Good bye to Miss Daisy.

audio_good bye to miss daisy

I will miss Daisy. I was paid to care for her, but she really took care of me.

Daisy’s mom contacted me in July, in response to my “DOG WALKER AVAILABLE” sign. We agreed to meet to discuss details, and make sure Daisy and her brother Duke liked me. I liked them from the description their mom gave me over the phone: two elderly Labs: Daisy, black and almost 14; and Duke, yellow and 13. I like dogs, particularly big dogs, ones too big for purses, or to hide under furniture when I arrive to walk them.

Daisy, Duke, and their mom greeted me at the door of their home. The dogs nosed my knees as I walked to the living room. Daisy’s whitened face and stiff gait revealed her age: she was almost 98 in human years, and walked as if on ice because of arthritis. Duke’s fur had hardly any white, and he still had that springy Lab energy. He planted his heft on my feet when I sat on the couch, and Daisy leaned against my legs. They liked me.

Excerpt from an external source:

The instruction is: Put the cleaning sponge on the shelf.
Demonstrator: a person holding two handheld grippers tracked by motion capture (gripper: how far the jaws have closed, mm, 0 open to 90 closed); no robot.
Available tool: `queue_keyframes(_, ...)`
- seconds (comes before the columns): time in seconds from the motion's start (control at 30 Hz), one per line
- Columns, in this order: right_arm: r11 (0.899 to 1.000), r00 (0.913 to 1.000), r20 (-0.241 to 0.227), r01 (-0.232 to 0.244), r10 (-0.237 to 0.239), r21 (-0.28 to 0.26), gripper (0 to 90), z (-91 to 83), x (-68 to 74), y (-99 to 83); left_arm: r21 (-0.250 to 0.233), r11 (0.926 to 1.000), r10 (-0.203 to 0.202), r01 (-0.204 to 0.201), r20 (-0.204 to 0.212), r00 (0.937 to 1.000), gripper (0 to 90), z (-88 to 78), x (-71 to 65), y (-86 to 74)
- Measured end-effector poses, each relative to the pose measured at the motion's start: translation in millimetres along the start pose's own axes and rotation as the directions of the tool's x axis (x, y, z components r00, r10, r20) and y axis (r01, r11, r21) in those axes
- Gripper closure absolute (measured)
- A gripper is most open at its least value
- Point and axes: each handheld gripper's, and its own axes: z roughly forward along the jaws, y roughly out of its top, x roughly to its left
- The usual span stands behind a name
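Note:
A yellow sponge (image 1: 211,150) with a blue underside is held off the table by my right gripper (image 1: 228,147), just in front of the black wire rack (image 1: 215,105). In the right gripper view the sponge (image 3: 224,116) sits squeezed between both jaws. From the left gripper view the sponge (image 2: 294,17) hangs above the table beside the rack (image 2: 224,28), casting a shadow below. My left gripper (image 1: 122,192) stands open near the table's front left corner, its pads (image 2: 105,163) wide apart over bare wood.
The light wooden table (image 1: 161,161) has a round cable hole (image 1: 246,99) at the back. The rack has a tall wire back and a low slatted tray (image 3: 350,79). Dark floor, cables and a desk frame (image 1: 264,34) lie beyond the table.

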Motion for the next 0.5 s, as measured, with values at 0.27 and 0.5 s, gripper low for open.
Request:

It was a typical getting-to-know-you interview, like many others I’ve had over the past year. I asked their mom the routine questions about the dogs’ particulars: Where are the leashes, dog bowls, treats, and towels kept? Do Daisy and Duke have a favorite route? Do they have neighborhood doggie friends and foes? We chatted a bit more about our backgrounds, careers, interests. Then she surprised me.

“So, why do you walk dogs?” she asked.

None of my clients had ever asked. The reasons why I walk dogs are complicated, but the truth is simple: I need the dogs more than they need me. There is a messy tangle of motivations behind that simple sign that says DOG WALKER AVAILABLE. I lost my own dog, my son, my job, and my faith in God in pretty quick succession. My decision to pursue an MFA in fiction seems foolish, impractical, and terrifying when I spend my days reading and writing in isolation. I love dogs and I love to walk. Dog walking forces me out of the house, and gets me in the company of creatures I adore. There is no talking needed with dogs. There is just a love of the moment, of the simple and the essential. Many times, there is just love. Walking other people’s pets gives me the benefit of doggie company without the responsibility. That’s what I tell myself after every walk, when I close the door, and my chest feels heavy – because the freedom doesn’t take away from the reality that, in the end, I’m no one’s mommy.

I knew this was too much information for Daisy and Duke’s mom, so I just answered, “Dog walking gets me away from my desk, and out of the house.”

* * *

Daisy had to be put to sleep right after Thanksgiving. Duke and I took our first walk without her yesterday. When I arrived, he looked at me and barked insistently. He is a good boy and I knew he was telling me Daisy was gone.

Daisy was a good girl, and I need that gentle beauty every day. Like every good dog I’ve had in my life, I miss her and I feel that weight in my heart – but loving her helped make my heart a little stronger. Enough that I believe it won’t break.